--- Work to complete ---
Search term "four": copy each line of the data containing it.

--- Records provided ---
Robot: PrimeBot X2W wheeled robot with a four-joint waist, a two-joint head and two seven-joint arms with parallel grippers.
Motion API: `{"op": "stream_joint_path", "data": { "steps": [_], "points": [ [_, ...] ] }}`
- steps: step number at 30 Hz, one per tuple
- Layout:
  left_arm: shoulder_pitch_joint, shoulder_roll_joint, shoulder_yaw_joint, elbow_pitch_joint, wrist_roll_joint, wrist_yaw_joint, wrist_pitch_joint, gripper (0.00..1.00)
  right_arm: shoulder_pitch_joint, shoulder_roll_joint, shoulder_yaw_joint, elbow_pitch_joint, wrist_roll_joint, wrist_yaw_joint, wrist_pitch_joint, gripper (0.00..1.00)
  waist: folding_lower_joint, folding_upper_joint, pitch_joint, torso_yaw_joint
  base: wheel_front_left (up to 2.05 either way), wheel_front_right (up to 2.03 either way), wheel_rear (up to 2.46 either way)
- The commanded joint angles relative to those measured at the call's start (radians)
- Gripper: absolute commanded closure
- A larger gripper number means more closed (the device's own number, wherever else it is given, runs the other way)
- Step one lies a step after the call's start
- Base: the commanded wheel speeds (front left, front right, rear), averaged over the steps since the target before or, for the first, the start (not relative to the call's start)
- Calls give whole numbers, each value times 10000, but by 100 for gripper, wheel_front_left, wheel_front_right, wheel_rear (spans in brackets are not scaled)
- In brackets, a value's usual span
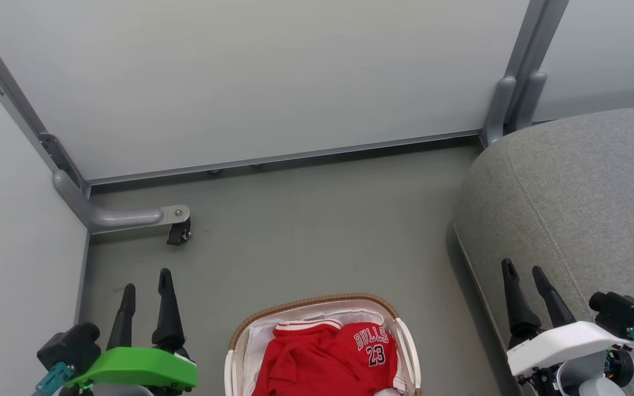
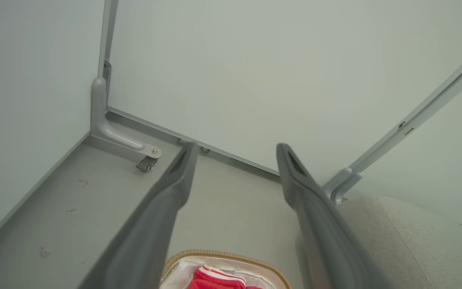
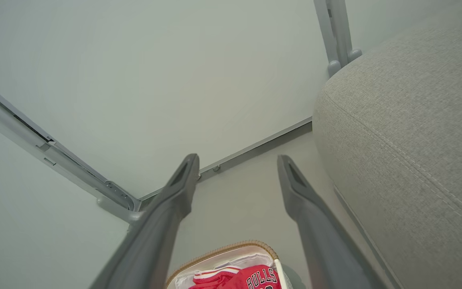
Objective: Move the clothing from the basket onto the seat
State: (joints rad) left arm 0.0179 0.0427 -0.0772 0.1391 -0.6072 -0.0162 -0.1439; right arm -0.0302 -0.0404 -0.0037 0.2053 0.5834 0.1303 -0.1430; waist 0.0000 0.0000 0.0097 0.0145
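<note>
**Both grippers wide and empty, clothing in the basket**

Your arms flank the load, probably so that either one can reach in. The left gripper hangs over the floor near its left edge, fingers spread wide with nothing between them. The right gripper hangs over the near edge of the seat, also wide and empty.

The clothing, red with white trim and "BULLS 23" uppermost, lies heaped in the basket on a white liner. It sits below the woven rim, so I judge you must lift it out rather than drag it. The basket stands on the floor between the grippers, near the seat's rounded side but apart from it, which should keep the carry short. No clothing is on the seat yet.

The floor is smooth, grey-green and lightly scuffed. Pale panels in grey metal frames close its far and left edges. Near the far-left corner a bracket foot with a small caster juts out. The seat's coarse grey weave should hold cloth without it sliding.
</note>
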Motion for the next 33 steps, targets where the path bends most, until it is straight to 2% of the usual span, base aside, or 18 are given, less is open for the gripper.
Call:
{"op": "stream_joint_path", "data": {
  "steps": [1,13,33],
  "points": [
    [117,72,-60,-6,309,37,-114,0,59,-70,22,-38,-295,4,-121,0,0,0,-5,7,0,0,0],
    [272,82,-262,291,1323,119,-403,0,123,-84,181,156,-1649,5,-409,0,0,0,-29,36,0,0,0],
    [397,93,-445,847,2560,242,-833,0,201,-104,338,383,-3267,5,-838,0,0,0,-61,97,0,0,0]
  ]
}}
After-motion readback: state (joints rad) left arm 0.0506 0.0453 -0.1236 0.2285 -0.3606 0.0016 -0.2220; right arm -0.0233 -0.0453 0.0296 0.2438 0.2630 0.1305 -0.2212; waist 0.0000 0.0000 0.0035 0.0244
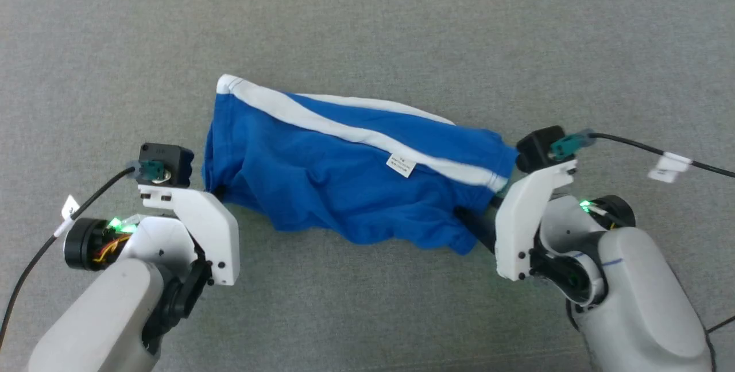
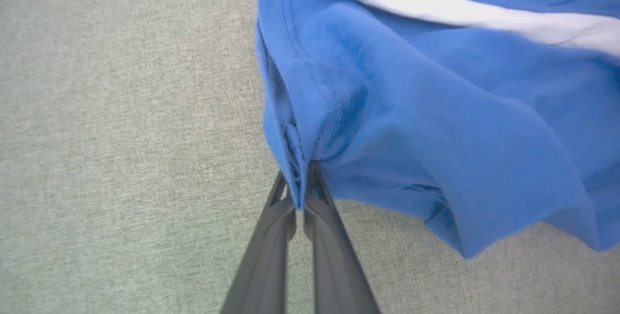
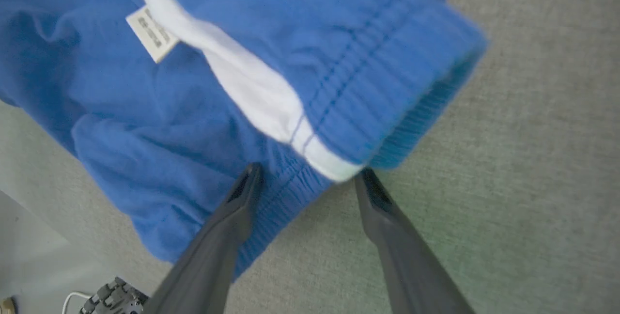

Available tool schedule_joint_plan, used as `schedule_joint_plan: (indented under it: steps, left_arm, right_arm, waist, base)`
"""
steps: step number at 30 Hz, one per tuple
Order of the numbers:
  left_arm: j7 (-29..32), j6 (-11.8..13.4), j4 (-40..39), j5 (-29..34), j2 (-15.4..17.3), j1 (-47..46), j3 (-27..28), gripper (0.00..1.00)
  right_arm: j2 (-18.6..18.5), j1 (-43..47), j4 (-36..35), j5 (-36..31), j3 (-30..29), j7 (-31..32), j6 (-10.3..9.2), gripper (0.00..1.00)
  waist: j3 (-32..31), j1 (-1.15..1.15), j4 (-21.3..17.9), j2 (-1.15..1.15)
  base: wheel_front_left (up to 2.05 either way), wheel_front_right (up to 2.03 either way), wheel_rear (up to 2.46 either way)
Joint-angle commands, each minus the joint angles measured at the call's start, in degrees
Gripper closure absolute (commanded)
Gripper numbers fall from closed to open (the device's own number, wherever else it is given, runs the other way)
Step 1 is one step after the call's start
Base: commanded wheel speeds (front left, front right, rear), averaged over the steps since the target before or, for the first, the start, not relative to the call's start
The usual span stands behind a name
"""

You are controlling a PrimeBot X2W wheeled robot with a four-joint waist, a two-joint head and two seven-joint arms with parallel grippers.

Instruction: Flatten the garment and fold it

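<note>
One garment [image 1: 344, 182]: bright blue shorts, rumpled, with two white bands [image 1: 321, 122] running lengthwise and a white tag [image 1: 402, 165] toward the right end. It spans the grey cloth surface [image 1: 367, 16] between both arms. Left gripper [image 2: 299, 202]: fingers pinched together on a seamed edge at the left end. Right gripper [image 3: 310, 171]: fingers spread wide, ribbed waistband corner between them, nothing clamped.

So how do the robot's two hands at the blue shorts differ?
The left gripper is shut, pinching a blue seam of the garment; the right gripper is open, holding nothing. The left's jaws press together; the right's straddle the waistband corner. Both are long, dark and at opposite ends of it.
</note>
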Motion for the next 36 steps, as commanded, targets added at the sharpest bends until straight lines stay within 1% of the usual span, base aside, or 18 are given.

--- Output for this exercise ---
Robot: PrimeBot X2W wheeled robot with a four-joint waist, a two-joint head and two seven-joint arms with parallel grippers.
You are controlling a PrimeBot X2W wheeled robot with a four-joint waist, a two-joint head and two seven-joint arms with parallel grippers.

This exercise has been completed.